I’m just starting to feel anxious about it.
Your tips make me feel better because I was thinking along those lines. My cousin has literally already thought ahead to making some sort of human shield. She told her sister to be on the lookout for my sister eyeing me up.
When she’s drunk, she’s erratic and hostile and relentless. Or rather, even more so than usual. The screaming at me triggers this deep anxiety in my chest that reminds me of our childhood and I hate the aftermath of that sort of confrontation. I have yelled back when she starts screaming, just to be heard, but I KNOW I can’t respond. I have to walk away.
Fuck I hate this.September 12, 2018 at 11:38 am #225359
Take care of yourself, that should be your first priority. Do what is right for you. I wish you could look forward to the event without this problem spoiling the anticipation.
It just occurred to me, there is an option maybe to not offer alcoholic drinks so that she doesn’t get drunk. There is also the option of her not being invited, being her behavior is known to other members of the family.

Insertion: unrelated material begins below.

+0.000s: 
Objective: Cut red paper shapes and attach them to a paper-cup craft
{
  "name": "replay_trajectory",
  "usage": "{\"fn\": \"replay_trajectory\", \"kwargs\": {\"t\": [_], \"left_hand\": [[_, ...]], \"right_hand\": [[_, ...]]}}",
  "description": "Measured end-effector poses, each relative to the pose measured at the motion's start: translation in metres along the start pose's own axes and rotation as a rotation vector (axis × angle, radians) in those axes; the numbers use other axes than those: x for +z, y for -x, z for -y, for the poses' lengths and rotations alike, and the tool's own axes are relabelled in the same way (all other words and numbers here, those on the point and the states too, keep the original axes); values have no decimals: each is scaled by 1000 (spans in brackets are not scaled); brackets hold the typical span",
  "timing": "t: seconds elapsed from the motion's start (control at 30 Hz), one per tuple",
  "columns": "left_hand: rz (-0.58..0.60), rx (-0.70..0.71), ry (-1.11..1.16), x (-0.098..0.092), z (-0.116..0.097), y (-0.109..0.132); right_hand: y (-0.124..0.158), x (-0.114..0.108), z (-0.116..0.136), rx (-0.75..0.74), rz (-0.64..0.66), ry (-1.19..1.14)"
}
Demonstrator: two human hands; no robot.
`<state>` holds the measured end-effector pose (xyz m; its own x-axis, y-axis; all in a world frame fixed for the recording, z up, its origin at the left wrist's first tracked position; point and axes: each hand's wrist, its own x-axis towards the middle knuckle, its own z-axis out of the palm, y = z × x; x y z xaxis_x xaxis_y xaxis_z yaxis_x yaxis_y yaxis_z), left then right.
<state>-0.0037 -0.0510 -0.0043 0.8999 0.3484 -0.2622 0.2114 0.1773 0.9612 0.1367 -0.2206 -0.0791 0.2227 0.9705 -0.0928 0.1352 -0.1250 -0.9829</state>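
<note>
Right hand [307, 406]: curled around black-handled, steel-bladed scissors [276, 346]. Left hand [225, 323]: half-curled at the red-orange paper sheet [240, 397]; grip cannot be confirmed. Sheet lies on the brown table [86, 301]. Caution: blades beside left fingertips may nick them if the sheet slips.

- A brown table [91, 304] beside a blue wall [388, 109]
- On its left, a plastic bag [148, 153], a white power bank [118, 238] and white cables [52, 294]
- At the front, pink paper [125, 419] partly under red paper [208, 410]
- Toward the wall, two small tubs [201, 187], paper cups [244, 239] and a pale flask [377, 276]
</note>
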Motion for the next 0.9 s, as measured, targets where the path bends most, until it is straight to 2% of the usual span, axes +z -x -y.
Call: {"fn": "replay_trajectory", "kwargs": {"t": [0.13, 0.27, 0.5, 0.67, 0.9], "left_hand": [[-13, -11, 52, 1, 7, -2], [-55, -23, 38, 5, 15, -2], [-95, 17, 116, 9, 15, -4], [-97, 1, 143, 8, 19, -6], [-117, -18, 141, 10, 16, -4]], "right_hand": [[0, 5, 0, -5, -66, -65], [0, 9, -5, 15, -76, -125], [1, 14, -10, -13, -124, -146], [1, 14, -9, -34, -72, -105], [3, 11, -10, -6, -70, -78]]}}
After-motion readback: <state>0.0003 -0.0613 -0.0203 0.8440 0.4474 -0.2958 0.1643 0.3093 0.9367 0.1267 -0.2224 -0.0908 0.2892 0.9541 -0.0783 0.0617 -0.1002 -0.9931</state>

anitaSeptember 12, 2018 at 11:53 am #225367
Is it possible that you can communicate the situation between you and your sister to those family members who are organizing this get together. So in the event that any problem happens and you need to leave, there are no issues between you and them, the ones that have shown you love and warmth.
Another way of self preparation is visualization and role play where you practice your defenses for the situations that may arise.